◆ What the task requires: Once you find the line that contains "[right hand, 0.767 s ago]" in the entries below, give it again along with every following line, unchanged, through the final one.

▬▬▬▬▬▬▬▬▬▬

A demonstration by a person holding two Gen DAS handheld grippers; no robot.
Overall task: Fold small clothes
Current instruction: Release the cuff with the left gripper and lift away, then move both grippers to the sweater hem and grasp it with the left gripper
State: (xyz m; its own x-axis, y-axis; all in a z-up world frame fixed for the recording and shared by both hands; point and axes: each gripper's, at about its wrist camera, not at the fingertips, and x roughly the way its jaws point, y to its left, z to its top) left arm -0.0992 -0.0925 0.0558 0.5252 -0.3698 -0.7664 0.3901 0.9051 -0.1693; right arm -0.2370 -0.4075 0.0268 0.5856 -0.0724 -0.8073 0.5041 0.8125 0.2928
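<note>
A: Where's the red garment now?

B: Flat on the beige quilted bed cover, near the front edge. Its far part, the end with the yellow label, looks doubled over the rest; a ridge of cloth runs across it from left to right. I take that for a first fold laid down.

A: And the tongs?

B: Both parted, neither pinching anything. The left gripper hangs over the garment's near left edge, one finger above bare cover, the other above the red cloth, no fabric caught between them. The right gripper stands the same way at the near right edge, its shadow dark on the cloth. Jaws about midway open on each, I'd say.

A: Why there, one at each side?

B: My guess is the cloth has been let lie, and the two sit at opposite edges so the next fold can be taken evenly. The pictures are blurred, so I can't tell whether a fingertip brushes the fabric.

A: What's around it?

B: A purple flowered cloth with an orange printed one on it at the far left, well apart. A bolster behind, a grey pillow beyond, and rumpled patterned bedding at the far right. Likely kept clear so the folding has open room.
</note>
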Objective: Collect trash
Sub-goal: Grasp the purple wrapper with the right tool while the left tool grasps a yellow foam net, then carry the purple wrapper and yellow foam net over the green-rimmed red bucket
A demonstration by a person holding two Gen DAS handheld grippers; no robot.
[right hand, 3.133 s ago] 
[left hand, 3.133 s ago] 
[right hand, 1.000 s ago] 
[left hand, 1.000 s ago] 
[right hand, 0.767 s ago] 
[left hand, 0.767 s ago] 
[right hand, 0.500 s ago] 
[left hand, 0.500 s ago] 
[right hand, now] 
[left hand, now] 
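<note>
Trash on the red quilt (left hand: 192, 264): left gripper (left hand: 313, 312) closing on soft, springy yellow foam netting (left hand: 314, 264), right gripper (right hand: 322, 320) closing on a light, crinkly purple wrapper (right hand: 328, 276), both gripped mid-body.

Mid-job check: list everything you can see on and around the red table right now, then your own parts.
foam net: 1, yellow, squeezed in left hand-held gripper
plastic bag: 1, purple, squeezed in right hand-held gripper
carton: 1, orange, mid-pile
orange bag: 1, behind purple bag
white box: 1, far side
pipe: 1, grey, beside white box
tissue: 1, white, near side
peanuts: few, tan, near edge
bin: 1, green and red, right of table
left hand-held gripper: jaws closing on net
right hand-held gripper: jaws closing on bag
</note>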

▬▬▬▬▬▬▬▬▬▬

◆ Result of this exercise:
[right hand, 0.767 s ago] 
[left hand, 0.767 s ago] 
[right hand, 0.500 s ago] 
[left hand, 0.500 s ago] 
[right hand, now] 
[left hand, now] 
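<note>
Trash on the red quilt (left hand: 192, 264): left gripper (left hand: 313, 312) closing on soft, springy yellow foam netting (left hand: 314, 264), right gripper (right hand: 322, 320) closing on a light, crinkly purple wrapper (right hand: 328, 276), both gripped mid-body.

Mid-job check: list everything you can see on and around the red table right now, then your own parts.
foam net: 1, yellow, squeezed in left hand-held gripper
plastic bag: 1, purple, squeezed in right hand-held gripper
carton: 1, orange, mid-pile
orange bag: 1, behind purple bag
white box: 1, far side
pipe: 1, grey, beside white box
tissue: 1, white, near side
peanuts: few, tan, near edge
bin: 1, green and red, right of table
left hand-held gripper: jaws closing on net
right hand-held gripper: jaws closing on bag
</note>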

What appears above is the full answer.